- [Exercise] From the line containing "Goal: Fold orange" down to the line containing "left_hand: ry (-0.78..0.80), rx" in the records below, reproduce every line exactly, ends included, and omit all others.

- [Supplied material]
=======
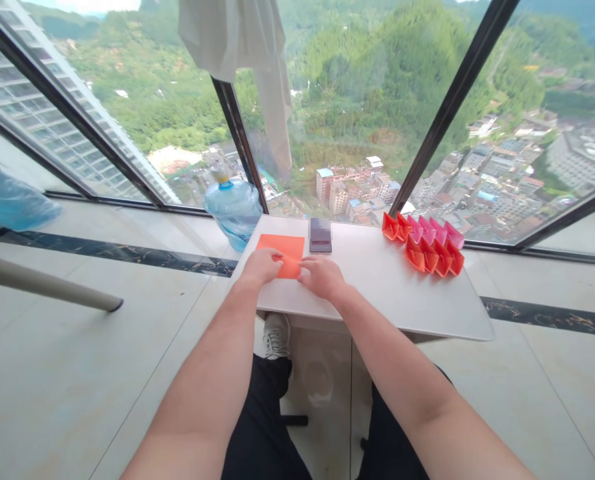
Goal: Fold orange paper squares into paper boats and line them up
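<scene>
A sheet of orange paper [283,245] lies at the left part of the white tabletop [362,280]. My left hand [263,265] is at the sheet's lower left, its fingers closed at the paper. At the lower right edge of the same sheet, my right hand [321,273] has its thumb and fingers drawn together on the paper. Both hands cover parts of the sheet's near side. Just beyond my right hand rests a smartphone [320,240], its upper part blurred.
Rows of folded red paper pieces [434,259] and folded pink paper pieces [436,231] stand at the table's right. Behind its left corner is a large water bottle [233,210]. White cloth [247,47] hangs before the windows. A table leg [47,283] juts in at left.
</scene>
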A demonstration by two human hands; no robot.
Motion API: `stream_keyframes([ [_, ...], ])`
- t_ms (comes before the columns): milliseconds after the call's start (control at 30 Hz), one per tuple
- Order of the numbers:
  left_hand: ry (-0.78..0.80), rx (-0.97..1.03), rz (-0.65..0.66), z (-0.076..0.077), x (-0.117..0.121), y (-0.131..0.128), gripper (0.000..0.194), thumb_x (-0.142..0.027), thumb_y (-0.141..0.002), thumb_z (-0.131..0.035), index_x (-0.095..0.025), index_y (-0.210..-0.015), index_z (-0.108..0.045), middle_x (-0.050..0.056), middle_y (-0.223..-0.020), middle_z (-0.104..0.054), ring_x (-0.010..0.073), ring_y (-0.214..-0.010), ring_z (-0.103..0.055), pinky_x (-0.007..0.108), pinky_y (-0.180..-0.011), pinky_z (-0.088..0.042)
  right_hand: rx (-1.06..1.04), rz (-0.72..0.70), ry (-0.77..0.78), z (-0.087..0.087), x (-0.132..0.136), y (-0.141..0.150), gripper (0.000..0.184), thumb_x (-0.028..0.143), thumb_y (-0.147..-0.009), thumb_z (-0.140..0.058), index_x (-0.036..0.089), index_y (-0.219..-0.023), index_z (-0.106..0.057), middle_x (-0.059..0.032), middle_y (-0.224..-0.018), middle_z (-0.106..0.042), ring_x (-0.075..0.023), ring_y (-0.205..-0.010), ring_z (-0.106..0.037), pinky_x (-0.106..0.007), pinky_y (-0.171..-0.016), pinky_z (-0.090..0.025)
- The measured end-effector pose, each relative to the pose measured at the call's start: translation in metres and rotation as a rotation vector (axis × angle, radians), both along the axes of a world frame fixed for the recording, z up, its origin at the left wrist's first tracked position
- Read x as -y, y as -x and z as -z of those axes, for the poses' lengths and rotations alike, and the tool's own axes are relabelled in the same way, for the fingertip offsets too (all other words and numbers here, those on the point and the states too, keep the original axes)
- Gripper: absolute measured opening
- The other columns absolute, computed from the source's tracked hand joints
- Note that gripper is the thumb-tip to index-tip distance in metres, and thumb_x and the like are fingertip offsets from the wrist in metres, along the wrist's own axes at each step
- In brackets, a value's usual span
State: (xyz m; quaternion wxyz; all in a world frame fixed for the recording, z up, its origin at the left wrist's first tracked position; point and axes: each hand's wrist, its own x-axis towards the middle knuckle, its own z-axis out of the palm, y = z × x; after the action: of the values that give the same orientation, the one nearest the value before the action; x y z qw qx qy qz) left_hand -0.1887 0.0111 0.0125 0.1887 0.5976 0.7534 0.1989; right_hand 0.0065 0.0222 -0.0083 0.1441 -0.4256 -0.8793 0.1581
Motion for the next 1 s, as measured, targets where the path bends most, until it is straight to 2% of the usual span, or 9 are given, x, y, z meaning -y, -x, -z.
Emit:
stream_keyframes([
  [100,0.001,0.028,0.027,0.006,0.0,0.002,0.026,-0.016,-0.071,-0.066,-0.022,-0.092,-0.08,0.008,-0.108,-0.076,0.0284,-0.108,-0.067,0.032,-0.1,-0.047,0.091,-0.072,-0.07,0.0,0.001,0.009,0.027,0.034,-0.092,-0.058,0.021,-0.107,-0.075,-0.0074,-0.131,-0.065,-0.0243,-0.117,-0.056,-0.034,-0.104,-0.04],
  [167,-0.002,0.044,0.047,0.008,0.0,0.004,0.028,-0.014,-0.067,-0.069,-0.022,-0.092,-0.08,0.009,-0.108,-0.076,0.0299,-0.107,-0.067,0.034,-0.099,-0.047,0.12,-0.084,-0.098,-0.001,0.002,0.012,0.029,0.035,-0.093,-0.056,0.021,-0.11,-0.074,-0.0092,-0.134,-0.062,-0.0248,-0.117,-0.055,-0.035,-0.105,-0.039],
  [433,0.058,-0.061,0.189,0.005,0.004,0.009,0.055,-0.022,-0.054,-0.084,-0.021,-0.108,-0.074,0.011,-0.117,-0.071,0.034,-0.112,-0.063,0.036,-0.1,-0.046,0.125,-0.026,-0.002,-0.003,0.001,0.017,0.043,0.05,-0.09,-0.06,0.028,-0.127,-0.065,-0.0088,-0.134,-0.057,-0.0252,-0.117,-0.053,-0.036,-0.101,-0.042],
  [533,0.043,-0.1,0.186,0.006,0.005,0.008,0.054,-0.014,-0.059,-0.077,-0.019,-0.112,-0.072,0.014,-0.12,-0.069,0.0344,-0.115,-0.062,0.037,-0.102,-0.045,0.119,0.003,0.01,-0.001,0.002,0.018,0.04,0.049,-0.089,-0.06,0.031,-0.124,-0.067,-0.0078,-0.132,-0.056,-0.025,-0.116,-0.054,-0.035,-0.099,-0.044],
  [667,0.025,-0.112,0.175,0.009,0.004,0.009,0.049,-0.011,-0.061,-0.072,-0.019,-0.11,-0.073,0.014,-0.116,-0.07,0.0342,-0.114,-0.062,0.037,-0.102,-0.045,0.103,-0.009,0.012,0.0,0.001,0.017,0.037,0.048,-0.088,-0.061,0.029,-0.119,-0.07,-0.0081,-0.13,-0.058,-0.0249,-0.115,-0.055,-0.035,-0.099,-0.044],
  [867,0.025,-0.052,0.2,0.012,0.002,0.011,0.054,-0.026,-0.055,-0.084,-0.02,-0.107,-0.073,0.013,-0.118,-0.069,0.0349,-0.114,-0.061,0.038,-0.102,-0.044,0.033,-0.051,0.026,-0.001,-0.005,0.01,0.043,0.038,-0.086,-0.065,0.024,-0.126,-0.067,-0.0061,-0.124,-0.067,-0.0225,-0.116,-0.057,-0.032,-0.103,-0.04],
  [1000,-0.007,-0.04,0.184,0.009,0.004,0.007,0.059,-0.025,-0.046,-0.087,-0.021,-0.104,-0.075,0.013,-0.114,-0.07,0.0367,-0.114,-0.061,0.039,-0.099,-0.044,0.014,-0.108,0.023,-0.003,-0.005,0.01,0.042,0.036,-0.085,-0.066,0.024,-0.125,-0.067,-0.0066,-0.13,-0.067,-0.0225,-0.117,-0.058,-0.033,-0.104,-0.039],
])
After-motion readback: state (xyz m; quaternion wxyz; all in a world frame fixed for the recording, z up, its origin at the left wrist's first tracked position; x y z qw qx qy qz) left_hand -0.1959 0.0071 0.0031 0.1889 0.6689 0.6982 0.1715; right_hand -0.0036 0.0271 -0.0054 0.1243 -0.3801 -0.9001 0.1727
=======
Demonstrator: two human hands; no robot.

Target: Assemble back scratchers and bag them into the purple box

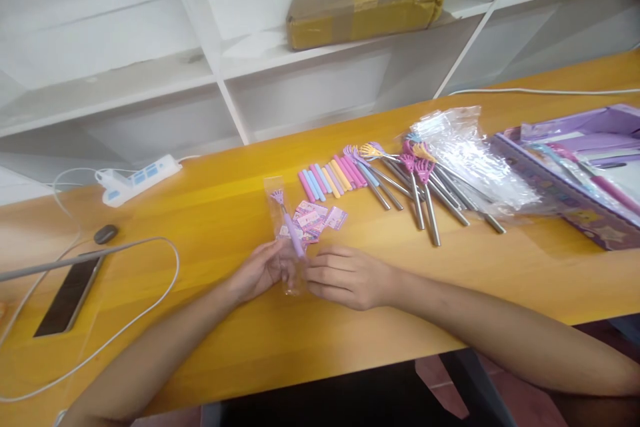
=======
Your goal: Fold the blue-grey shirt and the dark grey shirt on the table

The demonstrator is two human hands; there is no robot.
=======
- [Answer to this task]
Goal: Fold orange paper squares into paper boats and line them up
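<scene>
A sheet of orange paper [283,245] lies at the left part of the white tabletop [362,280]. My left hand [263,265] is at the sheet's lower left, its fingers closed at the paper. At the lower right edge of the same sheet, my right hand [321,273] has its thumb and fingers drawn together on the paper. Both hands cover parts of the sheet's near side. Just beyond my right hand rests a smartphone [320,240], its upper part blurred.
Rows of folded red paper pieces [434,259] and folded pink paper pieces [436,231] stand at the table's right. Behind its left corner is a large water bottle [233,210]. White cloth [247,47] hangs before the windows. A table leg [47,283] juts in at left.
</scene>
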A demonstration by two human hands; no robot.
Motion API: `stream_keyframes([ [_, ...], ])`
- t_ms (comes before the columns): milliseconds after the call's start (control at 30 Hz), one per tuple
- Order of the numbers:
  left_hand: ry (-0.78..0.80), rx (-0.97..1.03), rz (-0.65..0.66), z (-0.076..0.077), x (-0.117..0.121), y (-0.131..0.128), gripper (0.000..0.194), thumb_x (-0.142..0.027), thumb_y (-0.141..0.002), thumb_z (-0.131..0.035), index_x (-0.095..0.025), index_y (-0.210..-0.015), index_z (-0.108..0.045), middle_x (-0.050..0.056), middle_y (-0.223..-0.020), middle_z (-0.104..0.054), ring_x (-0.010..0.073), ring_y (-0.214..-0.010), ring_z (-0.103..0.055), pinky_x (-0.007..0.108), pinky_y (-0.180..-0.011), pinky_z (-0.088..0.042)

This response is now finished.